* _Work task_
Only the stretch below from the line holding "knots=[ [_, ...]" through the line holding "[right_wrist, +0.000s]" should be restated, word for word and with both ends included; pictures stay out.

* _Given information_
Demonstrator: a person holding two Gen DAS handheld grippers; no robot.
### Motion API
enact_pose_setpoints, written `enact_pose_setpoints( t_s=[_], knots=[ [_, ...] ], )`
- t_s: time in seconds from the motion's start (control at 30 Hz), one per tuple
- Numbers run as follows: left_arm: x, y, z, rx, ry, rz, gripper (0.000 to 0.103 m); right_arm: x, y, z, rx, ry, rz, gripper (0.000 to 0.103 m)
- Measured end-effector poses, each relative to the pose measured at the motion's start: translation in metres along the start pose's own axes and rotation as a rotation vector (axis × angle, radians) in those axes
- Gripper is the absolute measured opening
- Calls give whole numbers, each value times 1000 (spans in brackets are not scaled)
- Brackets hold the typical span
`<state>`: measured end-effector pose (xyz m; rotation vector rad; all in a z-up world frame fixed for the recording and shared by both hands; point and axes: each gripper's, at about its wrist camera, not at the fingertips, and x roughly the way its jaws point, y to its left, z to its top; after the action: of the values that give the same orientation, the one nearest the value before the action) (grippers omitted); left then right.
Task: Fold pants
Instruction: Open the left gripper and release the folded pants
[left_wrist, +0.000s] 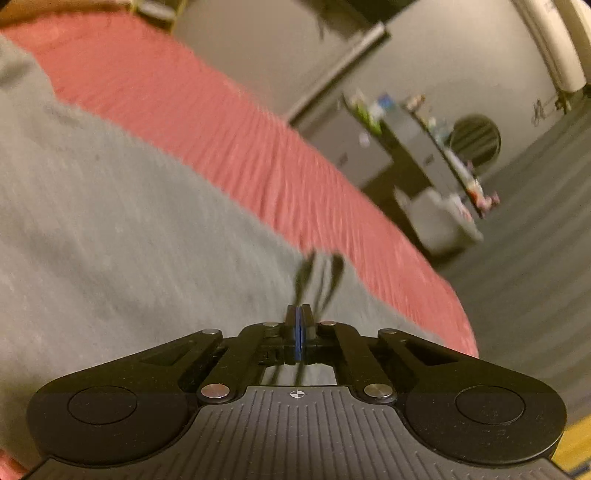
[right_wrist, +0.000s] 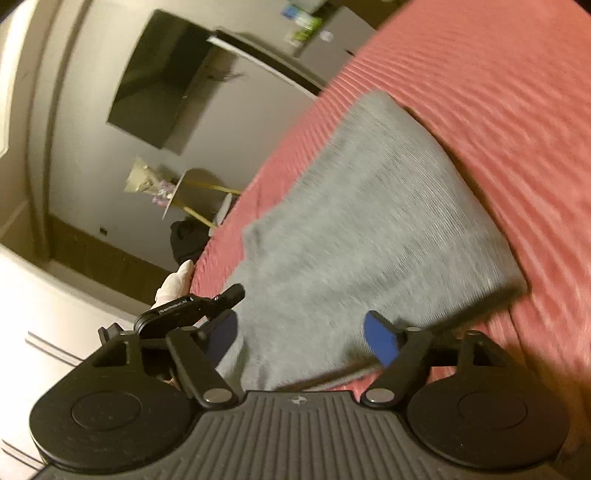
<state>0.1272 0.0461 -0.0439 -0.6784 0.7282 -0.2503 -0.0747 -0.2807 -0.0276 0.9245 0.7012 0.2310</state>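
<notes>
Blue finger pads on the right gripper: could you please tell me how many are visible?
2. One blue pad sits right of the grey pants; the other, shadowed pad sits at their left edge. The right gripper is open.

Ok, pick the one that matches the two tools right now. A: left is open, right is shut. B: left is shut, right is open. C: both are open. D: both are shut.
B: the left tool has its blue pads pressed together over the grey pants, while the right tool has its blue pads spread wide apart with grey cloth showing between them.
</notes>
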Motion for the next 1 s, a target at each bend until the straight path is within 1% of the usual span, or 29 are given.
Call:
enact_pose_setpoints(
  t_s=[0.03,0.07,0.1,0.13,0.17,0.2,0.23,0.27,0.3,0.33,0.37,0.4,0.47,0.53,0.57,0.7,0.73,0.8,0.83,0.93,1.0],
  knots=[
    [-3,-2,0,15,-15,8,1,-1,2,3,-26,-18,-18,70],
    [-4,-6,0,50,-18,17,2,0,4,7,-50,-34,-43,63],
    [-4,-12,-2,95,-10,18,5,0,4,10,-72,-50,-77,52],
    [-3,-18,-7,136,10,4,7,2,4,13,-92,-63,-125,47],
    [0,-26,-12,176,39,-23,15,6,3,16,-109,-72,-181,39],
    [3,-35,-17,210,62,-45,26,10,2,19,-128,-78,-233,34],
    [4,-43,-24,254,81,-65,31,15,1,20,-153,-85,-280,31],
    [6,-52,-30,306,92,-76,39,20,2,20,-170,-85,-311,26],
    [9,-61,-38,366,104,-72,46,24,3,20,-187,-80,-330,26],
    [14,-68,-44,413,121,-52,49,30,4,19,-210,-69,-344,26],
    [20,-73,-50,463,141,-7,54,36,6,19,-239,-59,-360,26],
    [26,-75,-55,493,153,29,53,42,8,19,-262,-48,-372,26],
    [36,-76,-59,508,184,59,53,50,7,20,-296,-31,-394,26],
    [36,-75,-60,500,183,64,53,57,7,20,-307,-30,-407,26],
    [36,-76,-61,507,182,67,53,60,7,20,-308,-35,-412,24],
    [36,-82,-67,534,176,87,47,57,7,19,-309,-38,-412,23],
    [36,-83,-67,529,176,89,46,58,7,19,-309,-38,-411,23],
    [36,-81,-65,513,173,94,39,58,8,19,-309,-39,-411,23],
    [36,-79,-63,501,172,98,39,58,7,19,-310,-39,-412,23],
    [33,-70,-56,453,169,93,39,57,9,16,-326,-41,-421,23],
    [29,-68,-55,434,160,96,41,56,11,14,-347,-44,-429,23]
  ],
)
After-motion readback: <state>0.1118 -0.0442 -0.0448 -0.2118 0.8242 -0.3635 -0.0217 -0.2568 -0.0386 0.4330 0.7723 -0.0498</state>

* _Problem solution_
enact_pose_setpoints, written `enact_pose_setpoints( t_s=[_], knots=[ [_, ...] ], )`
- t_s: time in seconds from the motion's start (control at 30 Hz), one per tuple
- Numbers run as follows: left_arm: x, y, z, rx, ry, rz, gripper (0.000 to 0.103 m); right_arm: x, y, z, rx, ry, rz, gripper (0.000 to 0.103 m)
- Measured end-effector poses, each relative to the pose measured at the motion's start: translation in metres along the start pose's own axes and rotation as a rotation vector (axis × angle, radians) in those axes
- Gripper is the absolute measured opening
- Calls give whole numbers, each value times 1000 (spans in brackets are not scaled)
- Brackets hold the typical span
`<state>`: measured end-effector pose (xyz m; rotation vector rad; all in a z-up world frame fixed for the recording and shared by both hands; point and axes: each gripper's, at about its wrist camera, not at the fingertips, and x roughly the way its jaws point, y to its left, z to its top; after the action: of the values that give the same orientation, the one nearest the value before the action) (grippers omitted); left then right.
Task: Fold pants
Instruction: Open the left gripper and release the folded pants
[left_wrist, +0.000s] 
[right_wrist, +0.000s] 

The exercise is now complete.